Almost 30,000 Israeli troops are operating in south Lebanon, Israel’s Army Radio said.
At least 1,072 people in Lebanon and 144 Israelis, including 104 soldiers, have been killed in the war, triggered on July 12 when Hizbollah guerrillas captured two Israeli soldiers in a cross-border raid.
Lebanese Prime Minister Fouad Siniora said his government unanimously approved the U.N. resolution on Saturday, and Hizbollah leader Sayyed Hassan Nasrallah said his fighters would abide by the ceasefire once Israeli forces also adhered to it.
“I am very happy to announce (Israeli Prime Minister Ehud Olmert and Siniora) have agreed that the cessation of hostilities and the end of the fighting will enter into force on 14 August at 0500 hours GMT,” Annan said in New York.

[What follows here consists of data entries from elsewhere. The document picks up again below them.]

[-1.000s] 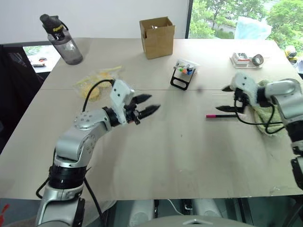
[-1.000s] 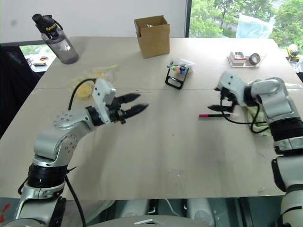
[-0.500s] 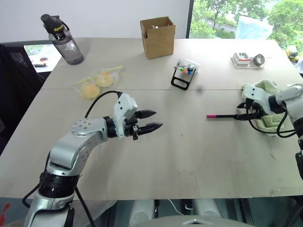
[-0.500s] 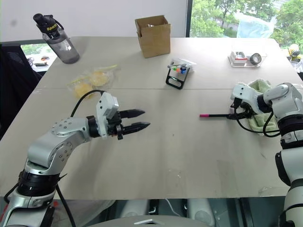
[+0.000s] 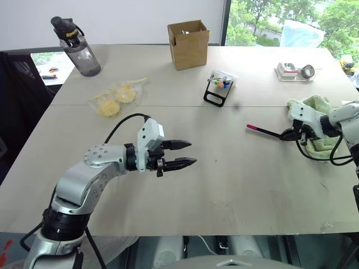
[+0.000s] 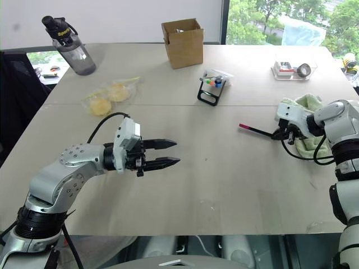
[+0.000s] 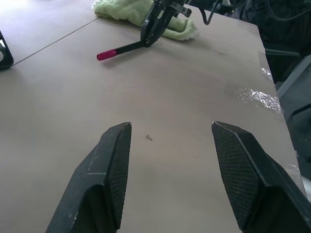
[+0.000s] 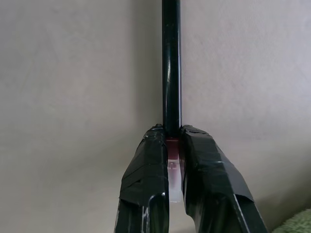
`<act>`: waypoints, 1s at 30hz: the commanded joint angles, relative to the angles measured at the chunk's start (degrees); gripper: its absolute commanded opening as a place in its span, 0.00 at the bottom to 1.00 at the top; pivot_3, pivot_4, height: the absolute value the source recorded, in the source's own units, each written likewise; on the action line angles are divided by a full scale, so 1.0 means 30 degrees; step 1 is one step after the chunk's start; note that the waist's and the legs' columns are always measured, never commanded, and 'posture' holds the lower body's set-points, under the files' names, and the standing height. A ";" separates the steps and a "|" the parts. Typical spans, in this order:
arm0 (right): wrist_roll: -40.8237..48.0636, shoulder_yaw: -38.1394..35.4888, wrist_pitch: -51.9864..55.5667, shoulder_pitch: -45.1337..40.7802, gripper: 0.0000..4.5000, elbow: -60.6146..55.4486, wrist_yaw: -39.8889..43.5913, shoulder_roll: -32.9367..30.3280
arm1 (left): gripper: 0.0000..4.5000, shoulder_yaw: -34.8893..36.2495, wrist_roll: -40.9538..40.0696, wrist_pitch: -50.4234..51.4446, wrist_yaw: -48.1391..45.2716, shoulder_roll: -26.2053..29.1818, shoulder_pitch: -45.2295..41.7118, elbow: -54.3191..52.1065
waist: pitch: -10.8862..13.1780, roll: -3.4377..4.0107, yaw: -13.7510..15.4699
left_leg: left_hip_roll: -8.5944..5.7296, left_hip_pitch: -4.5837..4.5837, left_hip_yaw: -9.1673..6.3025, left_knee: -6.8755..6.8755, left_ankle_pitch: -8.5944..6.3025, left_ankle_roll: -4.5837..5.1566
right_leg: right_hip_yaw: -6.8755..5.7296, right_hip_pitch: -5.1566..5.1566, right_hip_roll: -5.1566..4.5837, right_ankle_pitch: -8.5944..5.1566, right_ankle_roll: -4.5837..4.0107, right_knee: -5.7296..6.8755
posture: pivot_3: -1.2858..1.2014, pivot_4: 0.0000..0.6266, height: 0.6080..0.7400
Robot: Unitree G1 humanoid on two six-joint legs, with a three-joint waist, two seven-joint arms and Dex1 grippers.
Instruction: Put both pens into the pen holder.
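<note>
right tool pinching pen, clear cap end hidden | left tool spread

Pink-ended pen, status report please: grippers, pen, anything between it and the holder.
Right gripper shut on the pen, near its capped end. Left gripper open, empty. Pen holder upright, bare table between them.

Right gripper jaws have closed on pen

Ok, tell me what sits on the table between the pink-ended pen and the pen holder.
Nothing: in the left eye view, bare table runs from the pen, clamped in the right gripper, to the pen holder.
</note>
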 commanded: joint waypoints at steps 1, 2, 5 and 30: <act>0.2073 -0.1519 0.1757 0.0497 0.01 -0.3299 0.1016 -0.0049 | 0.60 0.1725 -0.1943 0.0288 0.2388 -0.2483 -0.0582 0.1083 | 0.0004 0.0006 0.0020 | 0.0000 -0.0005 -0.0001 0.0011 0.0000 0.0001 | 0.0000 0.0001 -0.0002 0.0001 0.0001 0.0007 | 0.52 0.24 0.97; 0.2726 -0.1818 0.2572 0.0830 0.01 -0.4472 0.1157 0.0058 | 0.60 0.2194 -0.2599 0.0533 0.2961 -0.3222 -0.0654 0.1385 | 0.0004 0.0005 -0.0019 | 0.0001 -0.0004 -0.0001 0.0012 0.0000 0.0001 | 0.0000 0.0000 -0.0003 0.0002 0.0003 0.0011 | 0.52 0.24 0.97; 0.5007 -0.2811 0.5752 0.1993 0.01 -0.8568 0.0955 0.0690 | 0.60 0.3018 -0.4426 0.1148 0.4303 -0.5143 -0.0691 0.1776 | 0.0004 0.0005 -0.0086 | 0.0016 0.0001 -0.0011 0.0017 0.0000 0.0001 | -0.0001 0.0000 0.0006 0.0005 0.0007 0.0030 | 0.52 0.24 0.97; 1.2331 -0.3509 1.4496 0.2970 0.31 -1.8980 -0.3803 0.3164 | 0.00 0.2657 -0.6836 0.1109 0.7010 -0.9355 -0.3196 0.2440 | 0.0002 0.0001 0.0360 | -0.0014 -0.0012 -0.0054 0.0036 -0.0006 0.0012 | -0.0024 0.0024 0.0015 0.0016 0.0023 0.0012 | 0.52 0.24 0.97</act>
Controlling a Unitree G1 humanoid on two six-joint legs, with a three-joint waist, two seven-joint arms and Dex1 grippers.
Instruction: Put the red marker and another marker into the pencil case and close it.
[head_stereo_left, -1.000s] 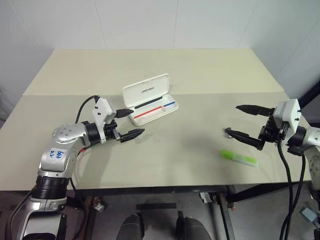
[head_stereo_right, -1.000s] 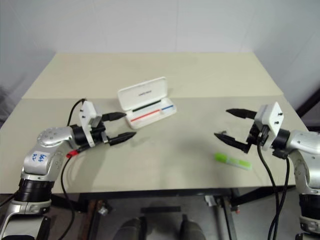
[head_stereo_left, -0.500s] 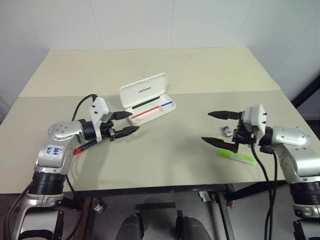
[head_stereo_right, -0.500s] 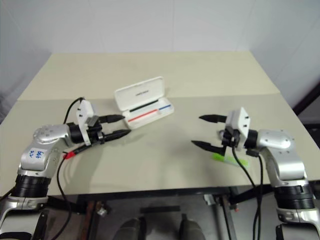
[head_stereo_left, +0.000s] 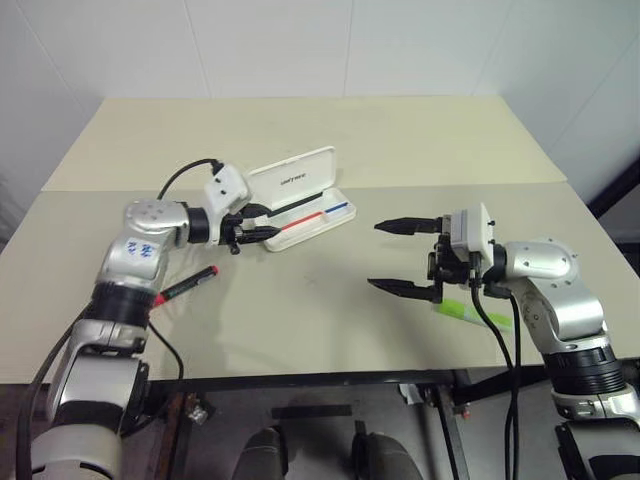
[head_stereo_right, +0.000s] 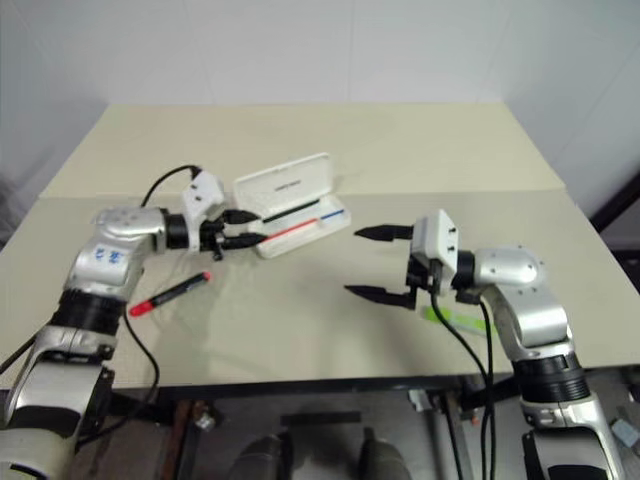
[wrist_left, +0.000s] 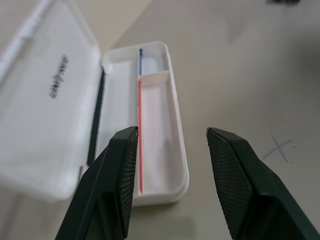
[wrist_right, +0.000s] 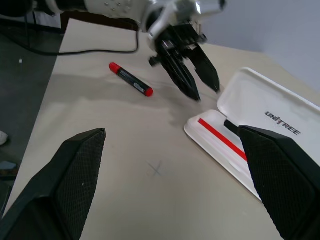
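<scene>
Pale worktop (head_stereo_left: 400, 140) against white walls. Nearest me, the red marker (head_stereo_left: 186, 286) lies free by my left arm; the green marker (head_stereo_left: 470, 313) lies under my right gripper (head_stereo_left: 395, 256), which is spread wide, holding nothing. Farther on, my left gripper (head_stereo_left: 262, 222) is part-closed and empty at the case (head_stereo_left: 300, 205), lid up. I judge both markers light, stiff and slick: grasp mid-barrel.
</scene>
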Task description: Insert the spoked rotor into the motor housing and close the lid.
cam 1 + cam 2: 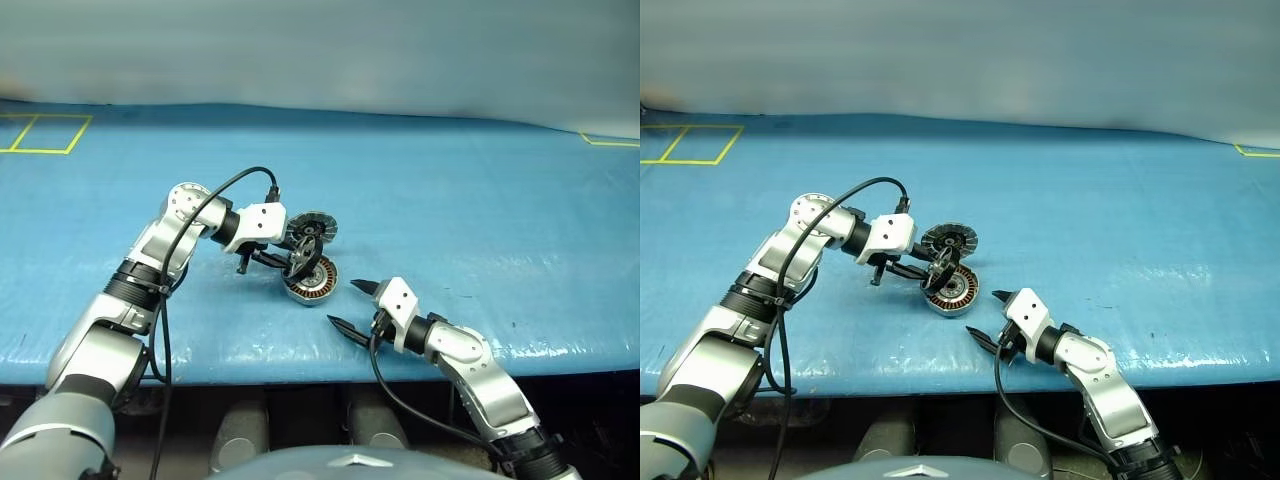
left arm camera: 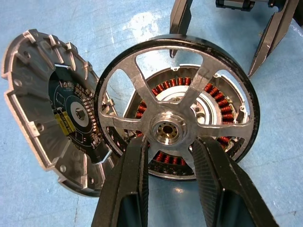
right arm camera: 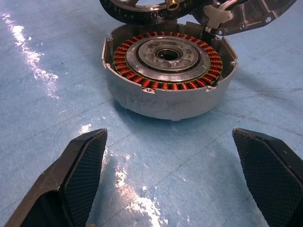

“Preferably, the fighting should stop now to respect the spirit and intent of the Security Council decision, the object of which was to save civilian lives, to spare the pain and suffering that the civilians on both sides are living through.”
The resolution envisages a phased withdrawal of Israeli troops from southern Lebanon and 15,000 Lebanese troops to deploy along with up to 15,000 U.N. peacekeeping troops.
But some analysts were cautious over chances that the fighting would stop quickly.
“I think this talk of a ceasefire going into effect tomorrow seems to be highly exaggerated and dubious,” said Mouin Rabbani, senior Middle East analyst with the International Crisis Group.
“It seems that Israel’s strategy has been to establish positions as far north as possible to implement a fighting withdrawal, meaning that they will try to take on as much of Hizbollah as they can as they work their way south.”
Nasrallah said Hizbollah would abide by the U.N. resolution and cooperate with the U.N. and Lebanese troops, but would carry on confronting any Israeli soldiers on Lebanese soil.
France is widely expected to lead the U.N. force, which will expand the existing U.N. Interim Force in Lebanon (UNIFIL) but have a stronger mandate. French Foreign Minister Philippe Douste-Blazy told Le Monde newspaper the mission of the new force would not include disarming Hizbollah by force.
A senior Israeli commander, Major General Udi Adam, said some Israeli forces had reached as far as the Litani river in Lebanon. The river is a few kilometres (miles) from the border at some points but about 20 km (13 miles) away at others.